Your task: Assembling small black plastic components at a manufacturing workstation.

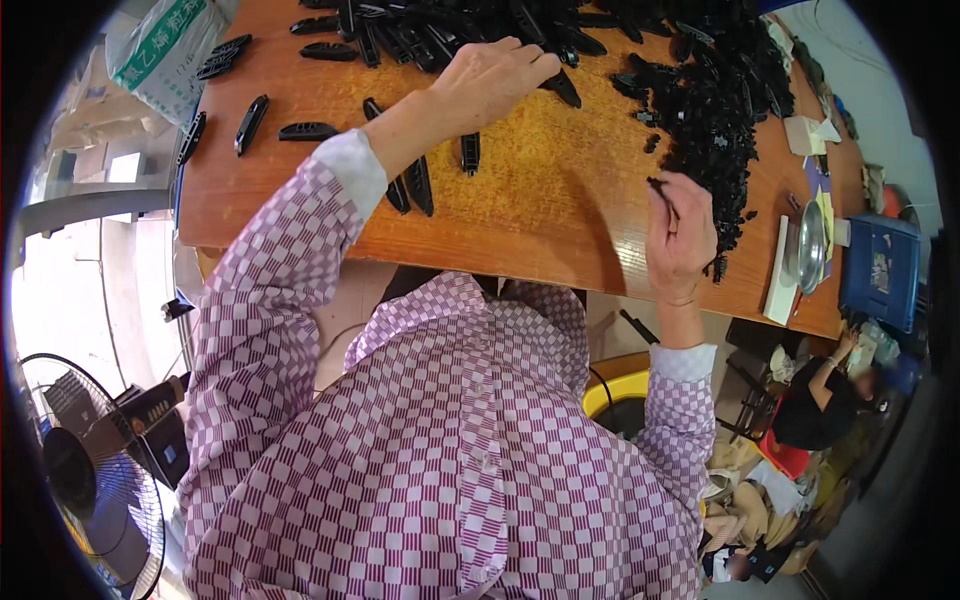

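My left hand [490,82] is stretched across the wooden table [540,190], palm down, over the near edge of a pile of long black plastic parts [410,38]. Its fingers look extended, and their undersides are hidden. One black part [563,90] lies just beside the fingertips. My right hand [683,240] is closed, thumb and fingers pinching a small black plastic piece [656,185]; it hovers next to a heap of small black pieces [712,150]. Several long black parts, among them one [420,187] near the front edge, lie apart under and around my left forearm.
At the table's right end are a round glass-like dish [811,245], a white strip [781,270] and a blue bin [880,270]. A white sack [165,60] stands at the far left, a fan [95,480] at lower left. Another person [815,405] sits at the right.
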Tool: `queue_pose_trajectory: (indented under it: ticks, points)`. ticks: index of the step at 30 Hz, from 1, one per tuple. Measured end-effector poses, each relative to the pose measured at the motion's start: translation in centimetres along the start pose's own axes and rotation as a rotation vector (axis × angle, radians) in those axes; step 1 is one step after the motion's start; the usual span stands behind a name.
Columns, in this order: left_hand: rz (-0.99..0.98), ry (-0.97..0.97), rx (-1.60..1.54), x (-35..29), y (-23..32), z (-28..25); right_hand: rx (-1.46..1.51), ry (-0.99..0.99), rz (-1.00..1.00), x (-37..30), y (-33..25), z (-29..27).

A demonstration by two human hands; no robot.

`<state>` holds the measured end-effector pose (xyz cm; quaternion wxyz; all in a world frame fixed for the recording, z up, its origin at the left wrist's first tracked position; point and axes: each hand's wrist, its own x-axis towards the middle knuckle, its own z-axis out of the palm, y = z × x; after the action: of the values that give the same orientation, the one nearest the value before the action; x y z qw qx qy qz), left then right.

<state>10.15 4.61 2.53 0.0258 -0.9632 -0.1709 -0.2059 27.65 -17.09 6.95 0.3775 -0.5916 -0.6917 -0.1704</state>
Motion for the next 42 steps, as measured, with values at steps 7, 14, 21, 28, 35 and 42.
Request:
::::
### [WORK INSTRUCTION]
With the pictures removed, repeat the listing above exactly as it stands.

### [ANSWER SECTION]
Your task: Assembling small black plastic components at a manufacturing workstation.


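My left hand [490,82] is stretched across the wooden table [540,190], palm down, over the near edge of a pile of long black plastic parts [410,38]. Its fingers look extended, and their undersides are hidden. One black part [563,90] lies just beside the fingertips. My right hand [683,240] is closed, thumb and fingers pinching a small black plastic piece [656,185]; it hovers next to a heap of small black pieces [712,150]. Several long black parts, among them one [420,187] near the front edge, lie apart under and around my left forearm.
At the table's right end are a round glass-like dish [811,245], a white strip [781,270] and a blue bin [880,270]. A white sack [165,60] stands at the far left, a fan [95,480] at lower left. Another person [815,405] sits at the right.
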Tool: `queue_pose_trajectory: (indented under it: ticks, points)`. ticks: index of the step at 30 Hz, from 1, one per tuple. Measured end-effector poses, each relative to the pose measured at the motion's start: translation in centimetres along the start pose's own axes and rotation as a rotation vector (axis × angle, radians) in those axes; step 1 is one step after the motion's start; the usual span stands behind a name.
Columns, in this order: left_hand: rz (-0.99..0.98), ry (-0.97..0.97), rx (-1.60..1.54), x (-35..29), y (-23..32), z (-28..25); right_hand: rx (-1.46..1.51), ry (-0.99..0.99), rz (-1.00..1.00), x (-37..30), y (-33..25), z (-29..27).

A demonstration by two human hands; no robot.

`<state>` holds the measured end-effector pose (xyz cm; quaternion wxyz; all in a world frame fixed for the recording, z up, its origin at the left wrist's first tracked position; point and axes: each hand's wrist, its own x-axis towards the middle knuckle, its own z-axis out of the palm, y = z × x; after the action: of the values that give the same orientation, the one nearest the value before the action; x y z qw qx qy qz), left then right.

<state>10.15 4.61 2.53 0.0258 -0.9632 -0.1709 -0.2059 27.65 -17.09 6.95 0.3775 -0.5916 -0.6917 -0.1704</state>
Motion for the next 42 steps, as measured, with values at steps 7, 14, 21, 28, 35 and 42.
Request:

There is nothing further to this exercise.